I slipped my phone out of my pocket and hovered over calling Kathryn. Could I get her to bail me out? I had to try; I couldn’t let this happen to me.
“Hello, sweetie. Flying alone?” One of the airport attendants approached me and reached for my ticket, interrupting all thoughts of fleeing. “Ahh, trip to France? I’ve heard its lovely. Have you been?” I numbly shook my head. “Oh my, but you’re quite the traveler, aren’t you?” she commented when she saw the stamps in my passport, all from Canada, the place we went twice a year so my parents and Penny could ski. “Canada must be fun!”
“Kind of.” She didn’t notice my half-hearted comment, or she wanted to pretend I was as cheerful as she was, and she happily helped me get my passport stamped and sent me down the hallway to my flight.
I could feel my inner monologue raging up to tell me that this was going to be exciting in some small way at least.
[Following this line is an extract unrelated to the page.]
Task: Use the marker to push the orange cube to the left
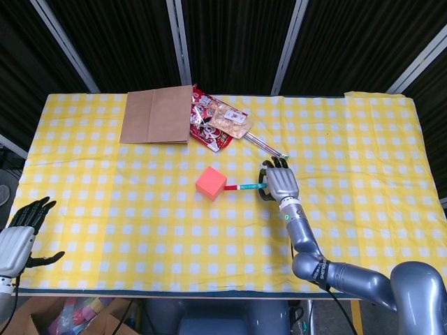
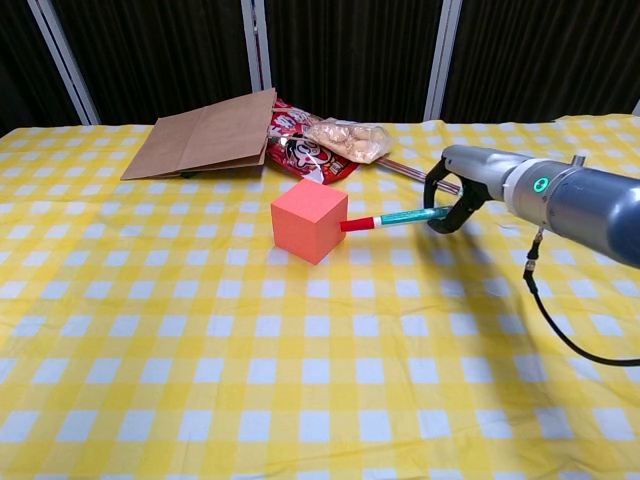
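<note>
The orange cube (image 1: 211, 183) (image 2: 309, 219) sits near the middle of the yellow checked table, turned a little so a corner faces the front. A teal marker (image 1: 248, 186) (image 2: 398, 217) with a red cap points left, its red tip touching the cube's right side. My right hand (image 1: 279, 181) (image 2: 452, 196) grips the marker's rear end, just right of the cube. My left hand (image 1: 19, 234) hangs off the table's front left corner, fingers apart and holding nothing; the chest view does not show it.
A flat brown paper bag (image 1: 158, 114) (image 2: 208, 135) lies at the back left. Beside it lie a red snack packet (image 1: 207, 125) (image 2: 301, 150), a clear bag of snacks (image 1: 230, 118) (image 2: 348, 138) and a thin rod (image 1: 267, 146). Dark curtains hang behind the table.
</note>
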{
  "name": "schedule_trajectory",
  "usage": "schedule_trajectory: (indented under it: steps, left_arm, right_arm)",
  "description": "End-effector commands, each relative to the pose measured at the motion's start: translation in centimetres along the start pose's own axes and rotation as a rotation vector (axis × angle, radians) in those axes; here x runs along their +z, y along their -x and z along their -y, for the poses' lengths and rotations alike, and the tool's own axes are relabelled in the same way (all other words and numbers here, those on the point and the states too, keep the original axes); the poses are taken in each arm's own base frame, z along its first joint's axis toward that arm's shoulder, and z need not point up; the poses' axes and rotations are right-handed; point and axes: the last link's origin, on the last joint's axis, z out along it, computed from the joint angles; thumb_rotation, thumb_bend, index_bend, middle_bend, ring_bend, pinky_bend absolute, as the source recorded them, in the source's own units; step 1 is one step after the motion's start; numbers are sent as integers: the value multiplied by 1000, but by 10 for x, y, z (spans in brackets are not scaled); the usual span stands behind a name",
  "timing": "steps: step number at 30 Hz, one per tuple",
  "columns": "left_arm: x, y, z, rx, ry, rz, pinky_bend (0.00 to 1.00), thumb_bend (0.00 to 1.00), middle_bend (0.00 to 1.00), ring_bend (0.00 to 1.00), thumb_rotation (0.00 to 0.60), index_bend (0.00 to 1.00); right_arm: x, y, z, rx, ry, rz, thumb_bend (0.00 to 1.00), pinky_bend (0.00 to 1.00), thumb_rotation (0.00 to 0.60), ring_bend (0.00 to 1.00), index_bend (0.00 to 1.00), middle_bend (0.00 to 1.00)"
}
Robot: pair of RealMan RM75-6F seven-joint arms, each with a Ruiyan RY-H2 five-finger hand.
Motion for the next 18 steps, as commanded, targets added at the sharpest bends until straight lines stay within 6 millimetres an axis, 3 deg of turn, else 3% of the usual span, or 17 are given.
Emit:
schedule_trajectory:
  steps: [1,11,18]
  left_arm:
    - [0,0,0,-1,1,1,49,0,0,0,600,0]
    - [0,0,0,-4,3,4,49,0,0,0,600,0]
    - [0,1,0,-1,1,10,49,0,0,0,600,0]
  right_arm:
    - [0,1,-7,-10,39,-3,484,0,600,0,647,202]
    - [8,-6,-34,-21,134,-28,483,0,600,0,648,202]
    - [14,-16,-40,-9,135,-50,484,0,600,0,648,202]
I’d be in France, the country of smelly cheese and smelly love. It wasn’t enough to cheer me up, especially when I sat down on the plane, clutched my Lady Grey tea bag to my chest and wished this wasn’t happening to me.
Well. It was. And nothing would be the same now. Au revoir, home. There, now I knew three French things.
My legs were aching by the time my flight landed for a layover in Paris, umpteenth hours later. I made myself call Kathryn when I found out I had to wait three hours for my next flight. She was so livid, I was afraid she would storm my parents’ house and be arrested for disturbing the peace.
“They can’t just send you away!” she screamed into my ear. “All you did was write a stupid story!”
Stupid story.
I stared down at my Mary Jane shoes and licked my finger to rub a scuff out of them. “They can. I’m not eighteen yet.”
“We’ll come get you, my mom and me. Stay in Paris and wait for us.” I heard her shuffling to pick something up, and then more sounds like she was moving around her house.
Tears formed in my eyes as I started regretting calling my best friend. She wanted to fix this and it couldn’t be fixed. Maybe it could, but not by her. “You don’t have the money. Don’t be ridiculous. Do you even have a passport?” She probably didn’t.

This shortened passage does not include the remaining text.